- Assignment
After locating "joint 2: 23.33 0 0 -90" in the listing below, copy that line and each one after it exactly, ending with the line that has "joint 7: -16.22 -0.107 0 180".

- Records for the task
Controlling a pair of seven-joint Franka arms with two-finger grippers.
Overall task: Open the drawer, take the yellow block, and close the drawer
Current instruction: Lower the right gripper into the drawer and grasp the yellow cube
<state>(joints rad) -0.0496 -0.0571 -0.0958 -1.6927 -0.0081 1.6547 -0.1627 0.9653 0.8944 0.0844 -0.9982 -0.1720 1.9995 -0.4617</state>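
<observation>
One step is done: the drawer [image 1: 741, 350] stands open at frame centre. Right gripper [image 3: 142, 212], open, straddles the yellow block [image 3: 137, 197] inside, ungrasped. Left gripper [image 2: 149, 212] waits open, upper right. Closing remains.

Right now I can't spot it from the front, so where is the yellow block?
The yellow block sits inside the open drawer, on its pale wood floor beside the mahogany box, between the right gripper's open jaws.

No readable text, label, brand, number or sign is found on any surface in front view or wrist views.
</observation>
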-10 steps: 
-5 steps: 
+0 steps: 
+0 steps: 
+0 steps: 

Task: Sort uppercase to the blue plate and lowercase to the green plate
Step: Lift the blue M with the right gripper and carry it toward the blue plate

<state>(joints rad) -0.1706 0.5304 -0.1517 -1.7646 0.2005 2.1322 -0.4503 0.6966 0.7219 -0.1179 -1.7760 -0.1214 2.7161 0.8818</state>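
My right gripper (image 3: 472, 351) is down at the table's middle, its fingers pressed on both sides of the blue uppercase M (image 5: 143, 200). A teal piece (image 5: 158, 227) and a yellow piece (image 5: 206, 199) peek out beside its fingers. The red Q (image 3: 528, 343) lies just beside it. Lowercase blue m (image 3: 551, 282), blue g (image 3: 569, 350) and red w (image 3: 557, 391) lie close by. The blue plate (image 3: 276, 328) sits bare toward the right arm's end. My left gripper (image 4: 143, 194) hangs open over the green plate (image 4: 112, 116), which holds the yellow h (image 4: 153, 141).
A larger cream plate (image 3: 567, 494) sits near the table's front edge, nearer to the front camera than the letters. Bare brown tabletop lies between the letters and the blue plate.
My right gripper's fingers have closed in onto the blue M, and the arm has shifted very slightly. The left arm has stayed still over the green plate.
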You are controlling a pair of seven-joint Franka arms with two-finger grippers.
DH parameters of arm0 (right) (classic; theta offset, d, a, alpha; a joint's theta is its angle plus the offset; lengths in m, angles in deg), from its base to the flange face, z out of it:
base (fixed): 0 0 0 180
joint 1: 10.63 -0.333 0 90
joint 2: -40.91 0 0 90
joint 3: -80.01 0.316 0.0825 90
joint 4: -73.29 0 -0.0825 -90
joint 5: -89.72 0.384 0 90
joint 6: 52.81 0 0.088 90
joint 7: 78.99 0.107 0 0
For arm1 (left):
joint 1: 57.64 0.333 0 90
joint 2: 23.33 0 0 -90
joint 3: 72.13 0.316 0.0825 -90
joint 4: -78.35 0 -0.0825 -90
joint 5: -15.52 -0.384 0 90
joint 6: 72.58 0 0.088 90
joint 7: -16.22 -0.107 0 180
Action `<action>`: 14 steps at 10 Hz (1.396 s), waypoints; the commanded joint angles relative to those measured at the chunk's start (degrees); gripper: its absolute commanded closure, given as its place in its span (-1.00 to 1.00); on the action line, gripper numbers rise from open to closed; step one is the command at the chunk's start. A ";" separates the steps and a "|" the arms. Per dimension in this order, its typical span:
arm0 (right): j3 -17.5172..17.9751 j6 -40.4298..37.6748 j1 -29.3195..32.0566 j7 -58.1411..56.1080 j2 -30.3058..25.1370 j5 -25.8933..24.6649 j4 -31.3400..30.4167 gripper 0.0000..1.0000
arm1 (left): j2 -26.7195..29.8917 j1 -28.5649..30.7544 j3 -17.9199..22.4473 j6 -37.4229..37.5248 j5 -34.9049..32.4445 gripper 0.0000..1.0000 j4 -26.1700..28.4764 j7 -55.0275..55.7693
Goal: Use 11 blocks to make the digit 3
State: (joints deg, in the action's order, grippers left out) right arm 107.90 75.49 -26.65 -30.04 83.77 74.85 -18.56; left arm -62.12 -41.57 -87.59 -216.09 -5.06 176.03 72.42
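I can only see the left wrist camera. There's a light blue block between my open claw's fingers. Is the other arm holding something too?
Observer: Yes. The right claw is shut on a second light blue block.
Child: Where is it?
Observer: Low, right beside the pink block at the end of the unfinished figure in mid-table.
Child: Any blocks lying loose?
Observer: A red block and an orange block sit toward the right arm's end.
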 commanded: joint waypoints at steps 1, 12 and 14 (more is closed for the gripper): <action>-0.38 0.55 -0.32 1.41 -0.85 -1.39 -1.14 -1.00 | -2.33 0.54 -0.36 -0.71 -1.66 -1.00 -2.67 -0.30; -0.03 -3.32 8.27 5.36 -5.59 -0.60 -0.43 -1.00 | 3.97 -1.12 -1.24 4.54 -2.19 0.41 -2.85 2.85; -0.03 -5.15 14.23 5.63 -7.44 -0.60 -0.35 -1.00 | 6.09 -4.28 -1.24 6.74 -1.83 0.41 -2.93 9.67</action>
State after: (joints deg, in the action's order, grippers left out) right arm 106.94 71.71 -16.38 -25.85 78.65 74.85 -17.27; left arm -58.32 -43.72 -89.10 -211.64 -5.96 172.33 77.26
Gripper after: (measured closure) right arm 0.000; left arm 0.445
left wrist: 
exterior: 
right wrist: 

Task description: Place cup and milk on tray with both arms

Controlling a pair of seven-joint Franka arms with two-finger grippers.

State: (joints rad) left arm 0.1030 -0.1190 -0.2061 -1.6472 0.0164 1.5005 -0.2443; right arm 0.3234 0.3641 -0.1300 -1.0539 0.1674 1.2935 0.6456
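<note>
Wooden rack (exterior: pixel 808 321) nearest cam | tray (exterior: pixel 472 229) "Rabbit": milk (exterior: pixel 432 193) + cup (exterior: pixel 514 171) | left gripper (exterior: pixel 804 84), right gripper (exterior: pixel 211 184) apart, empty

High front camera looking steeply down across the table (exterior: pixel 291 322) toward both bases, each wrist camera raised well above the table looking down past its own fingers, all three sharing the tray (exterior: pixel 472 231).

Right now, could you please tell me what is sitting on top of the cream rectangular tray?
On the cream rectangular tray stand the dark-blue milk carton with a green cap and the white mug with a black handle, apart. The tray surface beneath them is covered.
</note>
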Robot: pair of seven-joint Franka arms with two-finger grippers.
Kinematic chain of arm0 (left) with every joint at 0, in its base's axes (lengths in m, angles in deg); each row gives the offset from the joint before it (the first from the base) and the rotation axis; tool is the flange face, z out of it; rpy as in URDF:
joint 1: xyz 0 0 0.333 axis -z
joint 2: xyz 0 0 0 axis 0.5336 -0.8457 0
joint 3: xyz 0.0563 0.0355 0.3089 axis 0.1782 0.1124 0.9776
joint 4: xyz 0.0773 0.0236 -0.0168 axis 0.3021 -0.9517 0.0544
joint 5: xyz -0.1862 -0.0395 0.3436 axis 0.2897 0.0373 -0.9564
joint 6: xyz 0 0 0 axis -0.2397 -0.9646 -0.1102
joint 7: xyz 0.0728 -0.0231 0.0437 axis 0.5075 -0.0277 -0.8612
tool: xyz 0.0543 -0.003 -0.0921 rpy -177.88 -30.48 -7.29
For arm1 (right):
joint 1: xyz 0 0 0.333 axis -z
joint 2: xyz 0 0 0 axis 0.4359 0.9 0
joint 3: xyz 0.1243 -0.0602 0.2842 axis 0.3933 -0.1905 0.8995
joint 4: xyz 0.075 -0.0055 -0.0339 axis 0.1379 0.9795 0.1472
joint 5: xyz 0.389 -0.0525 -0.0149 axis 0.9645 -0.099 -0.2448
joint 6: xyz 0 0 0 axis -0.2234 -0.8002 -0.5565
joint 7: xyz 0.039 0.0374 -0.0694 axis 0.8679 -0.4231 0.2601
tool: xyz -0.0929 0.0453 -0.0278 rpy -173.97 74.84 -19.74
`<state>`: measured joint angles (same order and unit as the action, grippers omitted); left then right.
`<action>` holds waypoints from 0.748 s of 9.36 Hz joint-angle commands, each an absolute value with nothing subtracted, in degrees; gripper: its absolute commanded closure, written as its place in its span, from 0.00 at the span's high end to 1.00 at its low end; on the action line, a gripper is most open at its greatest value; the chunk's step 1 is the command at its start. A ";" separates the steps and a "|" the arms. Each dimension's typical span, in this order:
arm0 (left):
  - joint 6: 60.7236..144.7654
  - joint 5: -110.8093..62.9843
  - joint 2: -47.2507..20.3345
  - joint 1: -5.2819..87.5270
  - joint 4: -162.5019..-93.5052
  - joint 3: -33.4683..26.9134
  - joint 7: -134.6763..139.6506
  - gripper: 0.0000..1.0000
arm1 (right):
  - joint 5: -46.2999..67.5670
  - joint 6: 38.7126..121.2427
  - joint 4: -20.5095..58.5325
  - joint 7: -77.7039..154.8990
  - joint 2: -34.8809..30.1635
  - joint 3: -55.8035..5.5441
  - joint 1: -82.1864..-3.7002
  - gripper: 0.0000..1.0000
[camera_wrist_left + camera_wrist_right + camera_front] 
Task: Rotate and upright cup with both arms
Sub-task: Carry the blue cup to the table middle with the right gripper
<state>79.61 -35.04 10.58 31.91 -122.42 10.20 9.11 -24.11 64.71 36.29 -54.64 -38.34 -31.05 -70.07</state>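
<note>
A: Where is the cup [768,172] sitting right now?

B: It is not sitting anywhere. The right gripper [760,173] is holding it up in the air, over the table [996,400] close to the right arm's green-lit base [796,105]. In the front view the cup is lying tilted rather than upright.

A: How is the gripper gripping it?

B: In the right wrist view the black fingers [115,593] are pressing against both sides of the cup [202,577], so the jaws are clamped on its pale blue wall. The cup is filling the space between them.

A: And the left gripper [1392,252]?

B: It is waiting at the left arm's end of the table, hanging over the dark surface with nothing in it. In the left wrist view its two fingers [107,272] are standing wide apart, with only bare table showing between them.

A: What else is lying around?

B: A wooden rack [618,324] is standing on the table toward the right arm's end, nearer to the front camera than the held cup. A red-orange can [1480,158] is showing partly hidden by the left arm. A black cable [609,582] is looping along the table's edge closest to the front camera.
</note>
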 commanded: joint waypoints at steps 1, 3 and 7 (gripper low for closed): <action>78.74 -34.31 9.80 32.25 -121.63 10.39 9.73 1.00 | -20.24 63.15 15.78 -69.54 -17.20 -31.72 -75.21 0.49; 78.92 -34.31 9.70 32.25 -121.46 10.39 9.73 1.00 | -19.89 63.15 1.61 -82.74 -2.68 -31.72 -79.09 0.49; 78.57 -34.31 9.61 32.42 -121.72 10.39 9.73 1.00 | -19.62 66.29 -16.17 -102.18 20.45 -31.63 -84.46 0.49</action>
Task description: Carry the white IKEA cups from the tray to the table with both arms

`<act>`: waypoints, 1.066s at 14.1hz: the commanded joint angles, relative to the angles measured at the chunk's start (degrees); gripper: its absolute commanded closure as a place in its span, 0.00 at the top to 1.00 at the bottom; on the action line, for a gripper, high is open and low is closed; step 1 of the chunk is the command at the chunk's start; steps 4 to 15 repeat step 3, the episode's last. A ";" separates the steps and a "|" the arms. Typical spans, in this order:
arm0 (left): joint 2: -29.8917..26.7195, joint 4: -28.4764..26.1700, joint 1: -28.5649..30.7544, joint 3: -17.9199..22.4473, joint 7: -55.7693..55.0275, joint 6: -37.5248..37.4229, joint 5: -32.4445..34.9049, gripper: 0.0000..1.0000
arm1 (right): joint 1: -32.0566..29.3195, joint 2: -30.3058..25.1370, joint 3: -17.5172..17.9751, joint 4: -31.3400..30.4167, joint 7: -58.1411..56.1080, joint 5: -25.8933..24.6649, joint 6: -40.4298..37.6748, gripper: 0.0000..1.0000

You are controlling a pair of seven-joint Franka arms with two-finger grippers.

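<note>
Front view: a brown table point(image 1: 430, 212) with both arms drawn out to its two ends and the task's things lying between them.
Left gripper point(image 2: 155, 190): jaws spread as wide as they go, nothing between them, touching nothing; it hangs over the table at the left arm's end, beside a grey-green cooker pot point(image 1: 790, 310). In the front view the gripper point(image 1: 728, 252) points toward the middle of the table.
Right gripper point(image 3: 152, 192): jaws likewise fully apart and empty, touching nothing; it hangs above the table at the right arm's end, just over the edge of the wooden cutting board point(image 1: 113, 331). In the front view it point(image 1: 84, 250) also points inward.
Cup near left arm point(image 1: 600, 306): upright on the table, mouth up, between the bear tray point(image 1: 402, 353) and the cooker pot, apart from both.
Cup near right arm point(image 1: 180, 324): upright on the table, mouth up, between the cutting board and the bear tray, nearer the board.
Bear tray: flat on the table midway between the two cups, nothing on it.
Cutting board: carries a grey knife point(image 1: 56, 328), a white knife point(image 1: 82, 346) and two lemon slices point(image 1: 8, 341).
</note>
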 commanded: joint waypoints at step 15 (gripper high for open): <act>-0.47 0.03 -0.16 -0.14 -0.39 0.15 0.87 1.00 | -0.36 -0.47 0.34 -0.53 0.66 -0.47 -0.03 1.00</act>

- Result of this exercise
joint 2: 23.33 0 0 -90
joint 3: 72.13 0.316 0.0825 -90
joint 4: -78.35 0 -0.0825 -90
joint 5: -15.52 -0.384 0 90
joint 6: 72.58 0 0.088 90
joint 7: -16.22 -0.107 0 180

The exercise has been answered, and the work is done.